High pressure phase behavior data for poly(propyl acrylate) and poly(propyl methacrylate) with supercritical $CO_2$, ethylene, propane, butane, propylene, 1-butene, dimethyl ether, and $CHClF_2$ were measured in the temperature range from $23^{\circ}C$ to $186^{\circ}C$ and at pressures up to 2,400 bar. The cloud point were obtained at dissolved pressure below 2,070, 1,400, 1,880, 450, 2,200, 250, and 150 bar for poly(propyl acrylate) in supercritical $CO_2$, ethylene, propane, propylene, butane, 1-buthen, and dimethyl ether, respectively. The temperature range is $23-175^{\circ}C$. The poly(propyl methacrylate) does not dissolve in $CO_2$ at temperature of $240^{\circ}C$ and pressure 2,900 bar. The poly(propyl methacrylate)-propane, poly(propyl methacrylate)-butane, poly(propyl methacrylate)-propylene, poly(propyl methacrylate)-1-butene, and poly(propyl methacrylate)-$CHClF_2$ systems were dissolved at the pressures less than 2,390 bar, below 2,100 bar, below 570 bar, below 310 bar, below 300 bar, and below 170 bar, respectively.
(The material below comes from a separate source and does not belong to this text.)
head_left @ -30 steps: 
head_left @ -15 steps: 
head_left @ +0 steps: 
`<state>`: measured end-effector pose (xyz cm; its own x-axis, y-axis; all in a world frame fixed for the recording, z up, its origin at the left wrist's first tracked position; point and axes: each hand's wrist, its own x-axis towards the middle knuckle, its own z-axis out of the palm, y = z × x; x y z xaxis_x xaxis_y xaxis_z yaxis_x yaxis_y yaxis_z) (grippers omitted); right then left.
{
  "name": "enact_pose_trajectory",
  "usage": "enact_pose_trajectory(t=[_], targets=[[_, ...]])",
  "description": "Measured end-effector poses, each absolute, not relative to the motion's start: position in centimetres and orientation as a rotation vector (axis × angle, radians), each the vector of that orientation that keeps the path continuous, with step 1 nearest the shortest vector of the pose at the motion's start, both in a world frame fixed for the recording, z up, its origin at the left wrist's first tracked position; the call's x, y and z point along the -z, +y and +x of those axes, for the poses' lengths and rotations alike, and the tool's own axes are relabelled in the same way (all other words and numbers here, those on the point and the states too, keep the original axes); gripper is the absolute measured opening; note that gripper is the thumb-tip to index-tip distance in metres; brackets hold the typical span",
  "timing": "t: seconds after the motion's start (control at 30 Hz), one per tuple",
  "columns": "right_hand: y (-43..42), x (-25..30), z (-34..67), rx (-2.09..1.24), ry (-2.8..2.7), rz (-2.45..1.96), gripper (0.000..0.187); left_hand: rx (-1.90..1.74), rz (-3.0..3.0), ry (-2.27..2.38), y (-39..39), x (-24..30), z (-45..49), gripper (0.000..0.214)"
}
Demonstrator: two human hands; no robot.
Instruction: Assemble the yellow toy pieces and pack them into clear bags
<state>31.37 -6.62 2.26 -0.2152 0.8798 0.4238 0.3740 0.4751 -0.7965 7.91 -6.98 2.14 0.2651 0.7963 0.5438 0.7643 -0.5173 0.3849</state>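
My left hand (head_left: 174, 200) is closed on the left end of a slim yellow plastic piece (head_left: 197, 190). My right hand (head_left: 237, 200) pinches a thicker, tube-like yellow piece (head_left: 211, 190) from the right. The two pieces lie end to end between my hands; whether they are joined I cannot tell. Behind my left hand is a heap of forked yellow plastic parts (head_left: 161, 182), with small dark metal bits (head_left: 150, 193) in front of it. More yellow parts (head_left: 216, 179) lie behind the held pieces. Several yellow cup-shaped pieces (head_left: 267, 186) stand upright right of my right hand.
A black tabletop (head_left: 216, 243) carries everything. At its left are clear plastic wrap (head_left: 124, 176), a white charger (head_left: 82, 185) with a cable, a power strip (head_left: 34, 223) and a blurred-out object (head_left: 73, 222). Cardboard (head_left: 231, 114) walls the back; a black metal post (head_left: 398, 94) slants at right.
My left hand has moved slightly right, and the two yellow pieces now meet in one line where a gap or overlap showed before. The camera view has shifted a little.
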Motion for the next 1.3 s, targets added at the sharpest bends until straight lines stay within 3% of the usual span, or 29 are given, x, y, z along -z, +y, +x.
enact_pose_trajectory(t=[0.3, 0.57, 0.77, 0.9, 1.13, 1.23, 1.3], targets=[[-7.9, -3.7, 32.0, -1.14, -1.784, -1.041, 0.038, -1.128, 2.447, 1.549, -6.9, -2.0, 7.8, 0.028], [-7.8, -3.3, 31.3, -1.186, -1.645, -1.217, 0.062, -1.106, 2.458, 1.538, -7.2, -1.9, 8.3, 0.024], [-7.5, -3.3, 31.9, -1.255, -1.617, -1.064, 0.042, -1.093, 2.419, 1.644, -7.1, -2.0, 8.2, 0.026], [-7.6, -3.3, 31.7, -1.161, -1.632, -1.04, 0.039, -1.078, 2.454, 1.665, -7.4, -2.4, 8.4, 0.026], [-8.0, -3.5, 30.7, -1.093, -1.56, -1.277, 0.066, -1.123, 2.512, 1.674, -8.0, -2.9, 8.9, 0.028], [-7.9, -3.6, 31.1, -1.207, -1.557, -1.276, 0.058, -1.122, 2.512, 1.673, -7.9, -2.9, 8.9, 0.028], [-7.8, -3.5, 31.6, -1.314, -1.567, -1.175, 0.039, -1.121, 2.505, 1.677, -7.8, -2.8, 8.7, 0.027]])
The temperature range shows from 40 to $186^{\circ}C$. The phase behavior of between binary poly(propyl acrylate)-$CO_2$ and poly(propyl acrylate)-dimethyl ether system were measured from upper critical solution temperature region to lower critical solution temperature region with added dimethyl ether concentrations of 5, 15 and 50 wt%.

• Polymer(Korea)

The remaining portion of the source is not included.